Again, this was merely the first shot fired. What if Big Cable decides to simply not allow Netflix or other streaming services because they compete with core cable business?

What if eBay secures a deal to be the only shopping website for a provider? The Internet service providers can simply shut down these services and deny access to Internet users.

The knee-jerk response from free-market advocates, like me, would be to simply let the free market take care of it. There’s only one problem: There is no free market when it comes to ISPs.

High-speed Internet has a grip on most markets and an overtly non-competitive duopoly in the rest. Simply put: Free market methodology cannot be applied to monopolies, because no competition will be generated.

The solutions being offered at the federal level are all centered on a false dichotomy: that we can either reclassify the Internet as a Title II service or we can have no net neutrality at all. Both of these are equally dangerous.

The FCC classification of “Title I” is essentially a laissez faire classification. This is how the Internet is currently categorized. It is not taxed and is largely left unregulated by the FCC. In simple terms, government has said, “We don’t understand this emerging technology, so we aren’t going to mess with it.”

The FCC classification of “Title II” is what governs things like radio and television — well-known mediums whose fundamental technology doesn’t often change. They are subject to “decency standards” and also a whopping 16.1% tax. The last thing we need online is the FCC dictating what kind of speech we can have — or a 16.1% tax.

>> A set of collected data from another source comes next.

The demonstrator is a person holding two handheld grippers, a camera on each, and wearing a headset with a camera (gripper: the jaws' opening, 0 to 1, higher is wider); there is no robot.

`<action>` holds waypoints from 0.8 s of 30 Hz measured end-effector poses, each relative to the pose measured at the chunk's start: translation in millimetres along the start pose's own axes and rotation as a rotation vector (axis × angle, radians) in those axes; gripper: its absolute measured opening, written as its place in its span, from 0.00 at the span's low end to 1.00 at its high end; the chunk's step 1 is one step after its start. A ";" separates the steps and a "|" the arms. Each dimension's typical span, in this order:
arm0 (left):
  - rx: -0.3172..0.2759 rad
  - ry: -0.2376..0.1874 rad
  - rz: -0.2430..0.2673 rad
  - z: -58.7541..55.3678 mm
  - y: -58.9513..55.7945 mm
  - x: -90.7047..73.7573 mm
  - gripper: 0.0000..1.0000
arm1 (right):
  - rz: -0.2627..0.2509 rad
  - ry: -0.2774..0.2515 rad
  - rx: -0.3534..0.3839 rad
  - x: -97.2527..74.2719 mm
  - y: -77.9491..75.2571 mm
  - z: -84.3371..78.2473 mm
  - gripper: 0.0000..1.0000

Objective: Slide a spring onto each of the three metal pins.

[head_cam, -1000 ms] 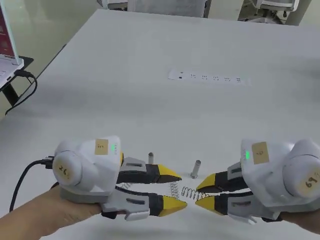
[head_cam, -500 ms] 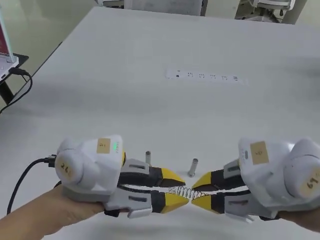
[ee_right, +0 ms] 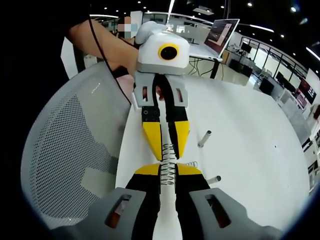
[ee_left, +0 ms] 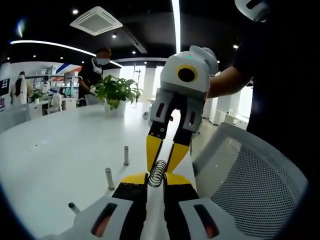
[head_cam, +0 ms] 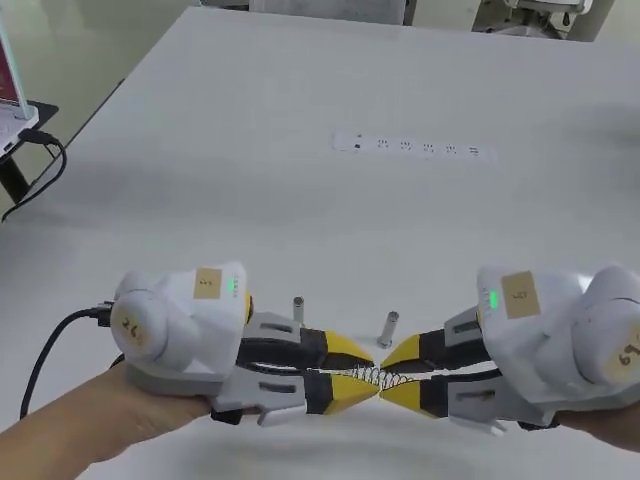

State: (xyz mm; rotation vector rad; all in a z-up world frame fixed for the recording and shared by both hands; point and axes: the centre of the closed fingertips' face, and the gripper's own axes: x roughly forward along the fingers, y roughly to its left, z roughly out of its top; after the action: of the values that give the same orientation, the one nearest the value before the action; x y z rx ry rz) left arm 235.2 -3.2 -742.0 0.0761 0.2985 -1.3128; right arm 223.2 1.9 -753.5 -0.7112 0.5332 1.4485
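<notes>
A small metal spring (head_cam: 378,376) is stretched between the two grippers near the table's front edge. My left gripper (head_cam: 365,377) is shut on one end and my right gripper (head_cam: 392,375) is shut on the other, tips almost touching. In the left gripper view the spring (ee_left: 156,173) sits in my left gripper (ee_left: 156,179), with the right gripper (ee_left: 161,167) facing it. In the right gripper view a second spring (ee_right: 187,164) lies on the table beside the held spring (ee_right: 169,167). Three metal pins (ee_left: 126,155) (ee_left: 109,178) (ee_left: 73,206) stand bare; two of them (head_cam: 298,305) (head_cam: 390,322) stand just behind the tips.
A white power strip (head_cam: 412,148) lies mid-table. A laptop (head_cam: 8,90) and a black cable (head_cam: 45,170) are at the left edge. A mesh chair (ee_left: 250,170) stands by the table's near edge. People and a plant (ee_left: 116,90) are beyond the far end.
Both grippers have moved together and their jaws have gone from open to shut on the spring, which now spans the small gap between the tips.
</notes>
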 end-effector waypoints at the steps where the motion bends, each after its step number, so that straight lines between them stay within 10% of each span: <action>1: -0.001 0.000 0.001 0.1 0.0 0.3 0.04 | -0.001 -0.001 -0.001 -0.1 -0.2 -0.1 0.07; 24: -0.020 -0.002 -0.020 3.6 -0.2 2.8 0.01 | -0.014 -0.024 -0.007 -1.0 -1.3 -0.7 0.08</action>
State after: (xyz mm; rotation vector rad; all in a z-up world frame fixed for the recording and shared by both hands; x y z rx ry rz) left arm 236.2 -6.7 -739.2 0.0547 0.3115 -1.3298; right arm 224.5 0.7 -753.2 -0.7014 0.5038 1.4450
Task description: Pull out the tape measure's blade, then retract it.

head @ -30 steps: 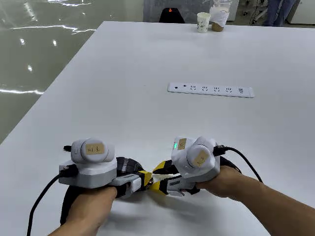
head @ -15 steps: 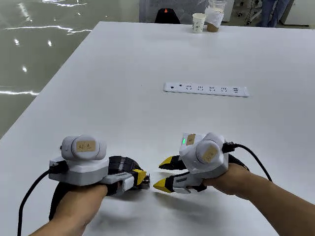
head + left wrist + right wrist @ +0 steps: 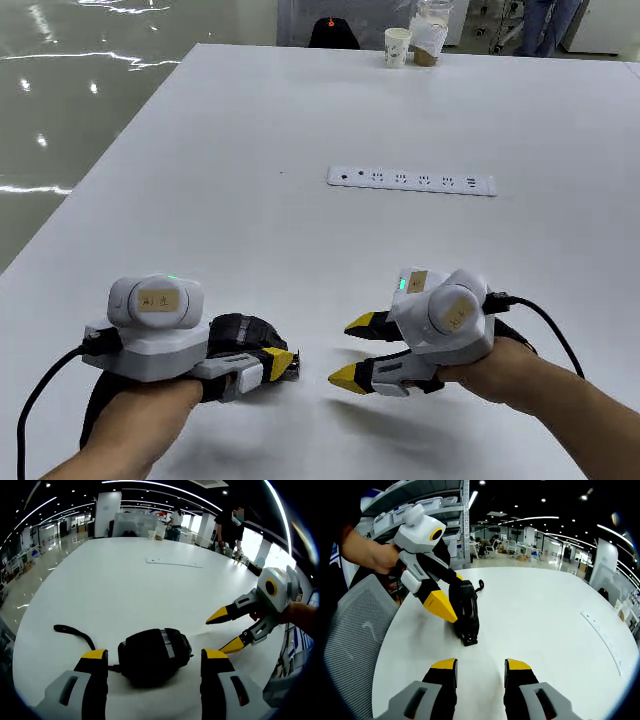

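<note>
Over the last second the two grippers have drawn apart. They were tip to tip at the mouth of the tape measure (image 3: 466, 611) and now stand well apart on the white desk (image 3: 300, 120). The right tongs (image 3: 352, 350) are spread and hold nothing. No blade spans the gap between the grippers, and in the right gripper view the blade's hook end (image 3: 470, 641) sits tight against the black case. By that showing the blade is inside the case. Either the pull and retract are already done or the hook slipped free before any length came out, and the pictures do not settle which. The case stands on edge on the desk between the left tongs (image 3: 154, 655), with its black wrist cord (image 3: 75, 631) trailing off to one side. The yellow tips bracket the case on both sides, but it cannot be told whether they press on it or only stand beside it. If another pull is needed, the right tongs would have to come back to the hook and pinch it. Of containers there is only a paper cup (image 3: 397, 46) at the far end of the desk, with a bag-wrapped cup (image 3: 428, 35) just beside it. What they hold cannot be seen. A power strip (image 3: 411, 181) lies mid-desk, well away from the work.
</note>
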Tool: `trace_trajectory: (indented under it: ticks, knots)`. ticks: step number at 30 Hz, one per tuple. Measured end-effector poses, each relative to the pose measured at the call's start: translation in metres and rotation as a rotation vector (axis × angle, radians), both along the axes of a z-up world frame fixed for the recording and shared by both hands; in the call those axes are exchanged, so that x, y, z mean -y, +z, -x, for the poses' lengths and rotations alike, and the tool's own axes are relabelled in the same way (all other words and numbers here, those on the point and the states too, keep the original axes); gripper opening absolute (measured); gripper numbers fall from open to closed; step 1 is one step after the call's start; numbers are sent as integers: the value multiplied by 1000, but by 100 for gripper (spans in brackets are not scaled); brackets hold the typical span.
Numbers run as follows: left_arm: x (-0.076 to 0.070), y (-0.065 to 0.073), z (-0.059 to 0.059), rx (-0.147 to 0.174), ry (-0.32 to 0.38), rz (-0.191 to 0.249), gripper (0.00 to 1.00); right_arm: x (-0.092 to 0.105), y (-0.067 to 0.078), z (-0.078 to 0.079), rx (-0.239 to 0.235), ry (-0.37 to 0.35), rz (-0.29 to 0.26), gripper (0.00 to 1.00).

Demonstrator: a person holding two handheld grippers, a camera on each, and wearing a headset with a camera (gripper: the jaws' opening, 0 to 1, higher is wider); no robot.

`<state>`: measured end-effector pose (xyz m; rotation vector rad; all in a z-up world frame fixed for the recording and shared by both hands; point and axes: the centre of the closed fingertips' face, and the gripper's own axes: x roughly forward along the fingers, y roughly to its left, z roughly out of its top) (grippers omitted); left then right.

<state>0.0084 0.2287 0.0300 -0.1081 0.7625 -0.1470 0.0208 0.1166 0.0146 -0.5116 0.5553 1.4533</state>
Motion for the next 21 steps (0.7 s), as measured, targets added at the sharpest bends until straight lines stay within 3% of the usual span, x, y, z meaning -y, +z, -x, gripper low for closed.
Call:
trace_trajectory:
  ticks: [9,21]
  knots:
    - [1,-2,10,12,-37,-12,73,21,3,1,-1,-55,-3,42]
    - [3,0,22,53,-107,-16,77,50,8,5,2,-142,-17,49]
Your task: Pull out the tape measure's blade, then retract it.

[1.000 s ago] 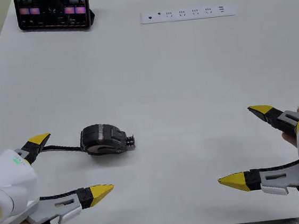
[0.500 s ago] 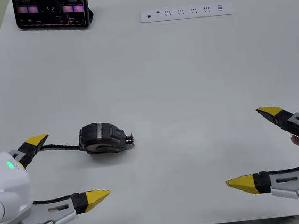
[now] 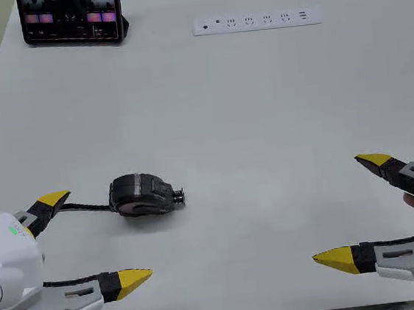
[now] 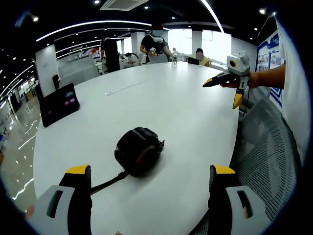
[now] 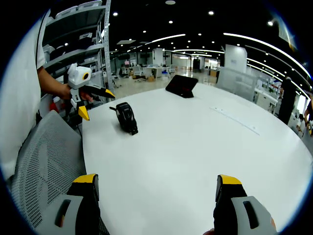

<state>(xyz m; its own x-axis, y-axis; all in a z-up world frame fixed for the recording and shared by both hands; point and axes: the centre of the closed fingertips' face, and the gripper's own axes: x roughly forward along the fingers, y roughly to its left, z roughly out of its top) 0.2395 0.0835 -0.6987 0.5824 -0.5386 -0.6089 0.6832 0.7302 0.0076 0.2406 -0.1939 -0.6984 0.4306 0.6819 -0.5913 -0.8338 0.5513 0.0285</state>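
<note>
A black tape measure (image 3: 141, 194) lies on the white table (image 3: 248, 121), its blade tip facing right and a black strap trailing left. In the left gripper view the tape measure (image 4: 139, 149) rests a short way ahead of the yellow-tipped jaws. My left gripper (image 3: 97, 237) stands open at the near left, its far tip next to the strap, nothing held. At the near right my right gripper (image 3: 353, 210) is open and empty, far from the tape measure (image 5: 126, 117). The left gripper (image 5: 90, 100) also appears in the right gripper view, and the right gripper (image 4: 226, 88) in the left one.
A dark tablet (image 3: 70, 15) stands propped at the far left of the table. A white power strip (image 3: 256, 21) lies along the far edge. A grey mesh chair (image 5: 44, 161) sits by the near edge. People stand in the background beyond the table.
Both grippers have dropped slightly toward the near edge of the table and stay open. The tape measure has not moved.
</note>
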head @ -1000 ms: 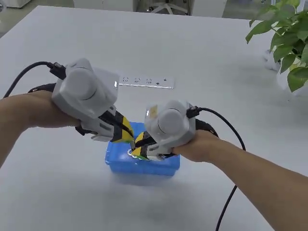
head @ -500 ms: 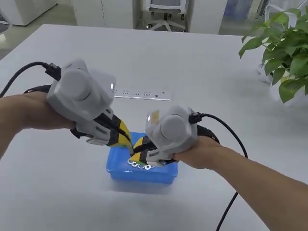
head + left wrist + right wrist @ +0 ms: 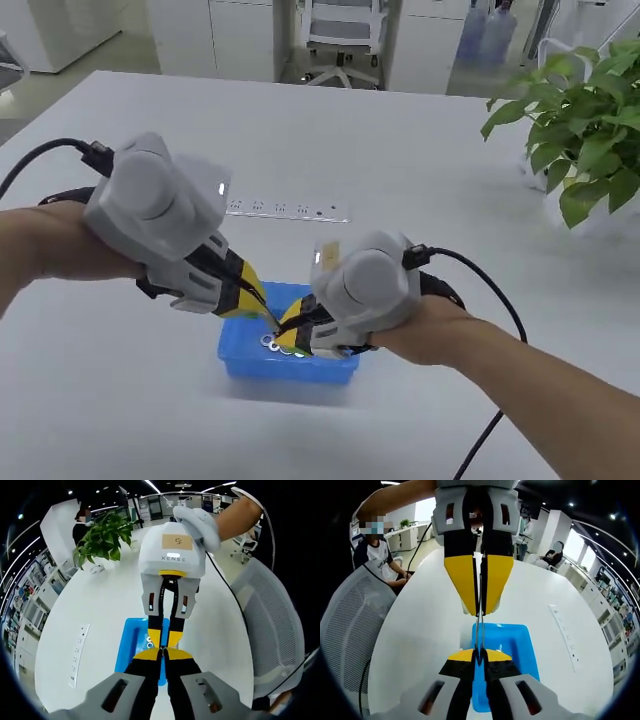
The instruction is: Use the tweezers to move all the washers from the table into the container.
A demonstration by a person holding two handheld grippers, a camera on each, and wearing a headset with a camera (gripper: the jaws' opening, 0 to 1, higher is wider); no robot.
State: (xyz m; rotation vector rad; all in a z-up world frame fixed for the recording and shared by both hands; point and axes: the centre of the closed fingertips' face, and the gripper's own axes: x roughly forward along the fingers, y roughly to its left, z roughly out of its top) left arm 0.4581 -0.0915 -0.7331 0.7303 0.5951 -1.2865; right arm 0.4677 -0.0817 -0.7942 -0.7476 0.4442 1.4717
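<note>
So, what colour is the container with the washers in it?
Blue; the container shows best in the head view.

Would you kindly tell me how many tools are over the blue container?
2. The left tool reaches over the blue container from its left, the right tool from its right, both pinching the tweezers.

The left hand (image 3: 70, 250) and the right hand (image 3: 428, 330) each hold one claw, forearms coming in from both sides. The left claw (image 3: 258, 298) points down and to the right, and the right claw (image 3: 290, 332) points down and to the left, so the tips almost meet. Both stand with jaws closed, one on each end of the tweezers (image 3: 479, 622).
</note>
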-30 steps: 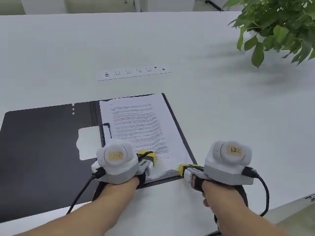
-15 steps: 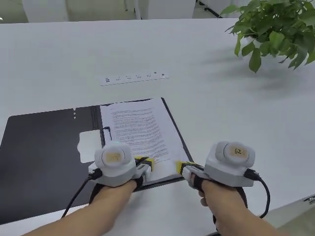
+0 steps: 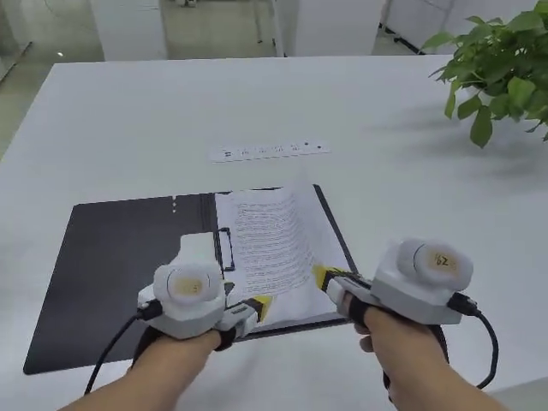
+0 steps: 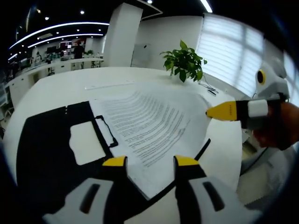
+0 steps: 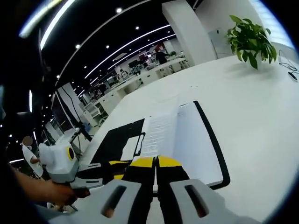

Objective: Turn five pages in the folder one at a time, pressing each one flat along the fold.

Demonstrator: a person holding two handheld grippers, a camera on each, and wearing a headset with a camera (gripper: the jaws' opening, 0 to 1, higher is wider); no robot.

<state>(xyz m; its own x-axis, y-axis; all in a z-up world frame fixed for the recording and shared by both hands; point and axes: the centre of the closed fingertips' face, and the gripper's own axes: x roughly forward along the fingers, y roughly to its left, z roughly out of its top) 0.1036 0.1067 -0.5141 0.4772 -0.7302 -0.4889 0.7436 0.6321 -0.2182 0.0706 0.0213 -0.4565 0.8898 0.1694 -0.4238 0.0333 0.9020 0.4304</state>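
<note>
Where right tongs (image 5: 155, 161) clench lifted page (image 3: 270, 244) corner, contact hidden; left tongs (image 4: 150, 162) released over folder (image 3: 111, 257).

The printed lines on the top page (image 3: 270, 244) are too small to read, and its far edge is smeared with blur. The near edge of the folder (image 3: 111, 257) is partly hidden behind the left gripper (image 3: 257, 308) and the right gripper (image 3: 322, 276). In the right gripper view the 2 jaws press together, so the page corner between them cannot be seen. Beyond the folder's far edge, the sockets of the power strip (image 3: 267, 151) are too small to tell apart. Far right of the folder, the plant (image 3: 501, 68) is cut off by the picture's edge, its pot out of sight
</note>
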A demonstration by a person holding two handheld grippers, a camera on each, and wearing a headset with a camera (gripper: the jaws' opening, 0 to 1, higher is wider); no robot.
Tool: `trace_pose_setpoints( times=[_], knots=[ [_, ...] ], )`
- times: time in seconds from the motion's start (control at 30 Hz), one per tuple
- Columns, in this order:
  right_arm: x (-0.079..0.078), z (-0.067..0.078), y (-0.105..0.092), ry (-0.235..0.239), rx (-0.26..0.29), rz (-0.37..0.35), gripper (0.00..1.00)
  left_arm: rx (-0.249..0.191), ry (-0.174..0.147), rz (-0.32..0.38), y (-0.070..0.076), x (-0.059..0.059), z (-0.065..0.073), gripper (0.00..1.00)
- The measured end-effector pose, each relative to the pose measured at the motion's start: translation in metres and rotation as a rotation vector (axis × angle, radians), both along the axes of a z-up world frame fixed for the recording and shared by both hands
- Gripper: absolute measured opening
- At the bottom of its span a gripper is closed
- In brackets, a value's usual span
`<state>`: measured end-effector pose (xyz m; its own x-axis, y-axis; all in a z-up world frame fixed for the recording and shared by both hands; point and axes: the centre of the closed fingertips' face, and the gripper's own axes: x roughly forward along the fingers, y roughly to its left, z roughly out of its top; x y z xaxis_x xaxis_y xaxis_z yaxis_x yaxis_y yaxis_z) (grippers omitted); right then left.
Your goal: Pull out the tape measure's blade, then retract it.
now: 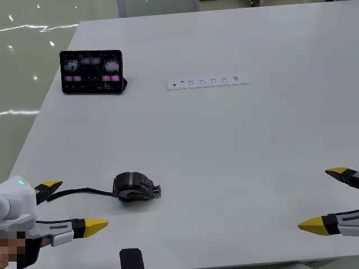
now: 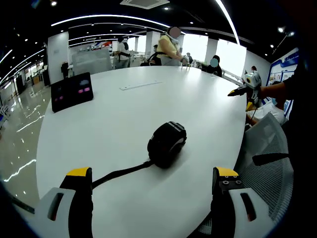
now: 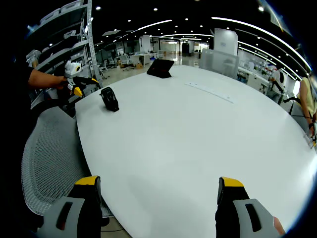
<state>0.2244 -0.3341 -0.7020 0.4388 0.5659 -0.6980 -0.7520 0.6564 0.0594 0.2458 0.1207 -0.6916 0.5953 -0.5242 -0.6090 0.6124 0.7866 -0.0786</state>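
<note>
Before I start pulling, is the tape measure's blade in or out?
In: the tape measure shows just its end hook at the case.

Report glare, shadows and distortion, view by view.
Head view: soft, even light; the tape measure casts barely a shadow; glare streaks on the glossy floor. Left gripper view: fisheye curves the table edge; ceiling lights bow into arcs; tape measure sharp. Right gripper view: same bending; tape measure small but clear.

bright overhead light, sharp focus, fisheye-warped edges
</note>
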Motion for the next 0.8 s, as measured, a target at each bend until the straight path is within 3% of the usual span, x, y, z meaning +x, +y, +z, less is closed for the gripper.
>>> trace_pose_setpoints(
  times=[0.6, 0.8],
  knots=[
    [-0.005, -0.001, -0.004, 0.001, 0.007, -0.006, 0.99, 0.013, -0.01, 0.007, 0.003, -0.006, 0.004, 0.99],
    [-0.003, -0.003, -0.005, 0.002, 0.002, -0.002, 0.99, 0.058, -0.028, 0.035, 0.011, 0.0, 0.005, 0.99]
  ],
)
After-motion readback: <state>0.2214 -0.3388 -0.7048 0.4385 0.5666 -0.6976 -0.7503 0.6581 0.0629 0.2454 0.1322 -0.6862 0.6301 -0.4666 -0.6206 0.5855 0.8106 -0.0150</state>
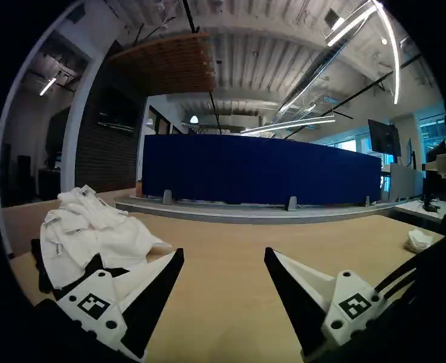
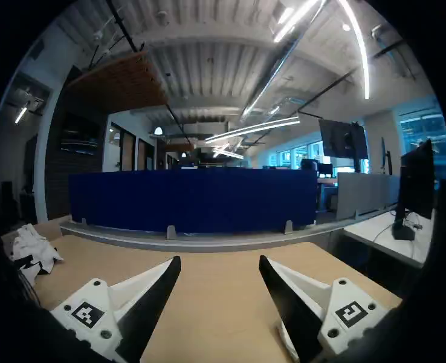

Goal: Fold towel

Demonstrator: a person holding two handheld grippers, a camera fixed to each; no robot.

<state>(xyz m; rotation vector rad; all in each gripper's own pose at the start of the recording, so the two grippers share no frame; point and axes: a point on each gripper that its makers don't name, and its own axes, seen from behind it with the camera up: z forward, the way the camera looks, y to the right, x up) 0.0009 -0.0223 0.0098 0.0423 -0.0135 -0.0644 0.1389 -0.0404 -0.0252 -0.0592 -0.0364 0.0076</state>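
Note:
A crumpled pile of white towels (image 1: pixel 90 233) lies on the wooden table (image 1: pixel 235 242) at the left, partly behind my left gripper's left finger. My left gripper (image 1: pixel 223 257) hovers above the table, open, with nothing between its fingers. In the right gripper view the same white towels (image 2: pixel 32 248) sit at the far left edge of the wooden table (image 2: pixel 223 266). My right gripper (image 2: pixel 219 263) is open too and holds nothing, well to the right of the pile.
A blue divider panel (image 1: pixel 259 169) runs along the table's far edge. A small white crumpled item (image 1: pixel 417 240) rests at the right. Beyond the table's right edge stands a white desk (image 2: pixel 386 233) with a monitor (image 2: pixel 413 187).

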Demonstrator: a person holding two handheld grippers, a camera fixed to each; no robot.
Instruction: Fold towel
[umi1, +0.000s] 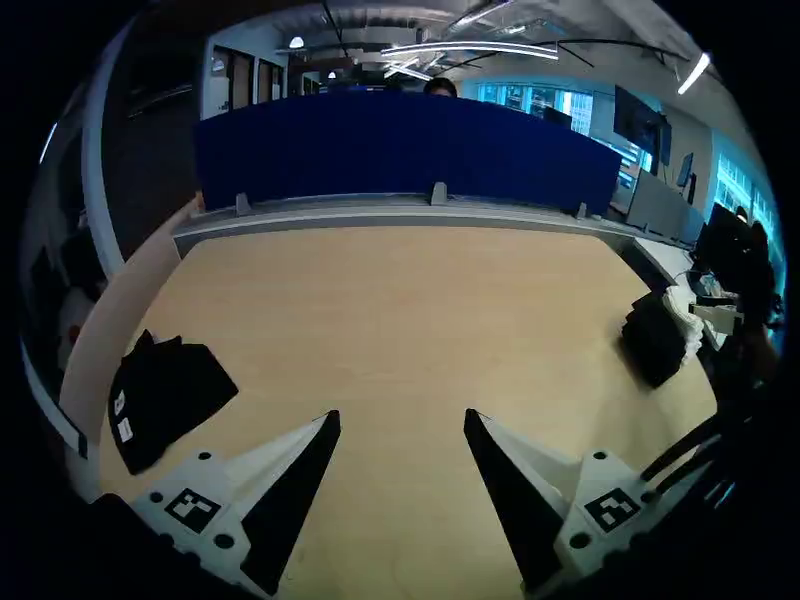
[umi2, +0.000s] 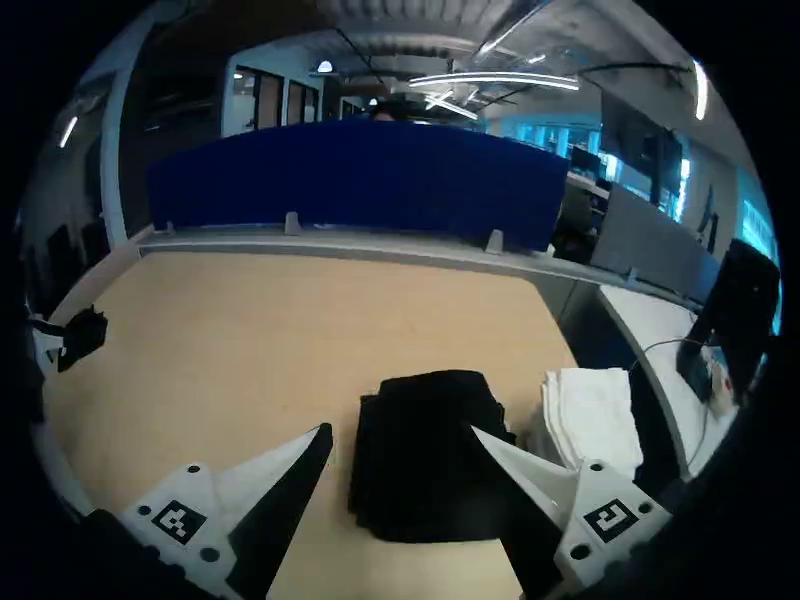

There are two ways to restore net neutrality without destroying the Internet in the process:

1.) Allow the FCC to appeal the January decision to the Supreme Court (and win). This maintains its status as a Title I service.

2.) Through an act of Congress, mandate that the Internet remain a Title I service and also apply net neutrality rules to it.

I believe that the Internet is one of the most important things that humankind has ever created. It has allowed the free exchange of ideas, the streamlining of business and revolutions in efficiency that we could never have previously imagined. It is one section of the U.S. economy that has continued to grow.

We must be extremely careful with what we do and how we treat this great mechanism. The decisions we make today will have an enormous impact in 20 years. To have the best possible opportunity for competition internationally, our children need and deserve the Internet with net neutrality rules intact.

Please help work with me to spread the word about the necessity of restoring net neutrality, but never, ever by reclassifying the Internet as a Title II service.

MICHAEL GLENN lives in Newport Beach.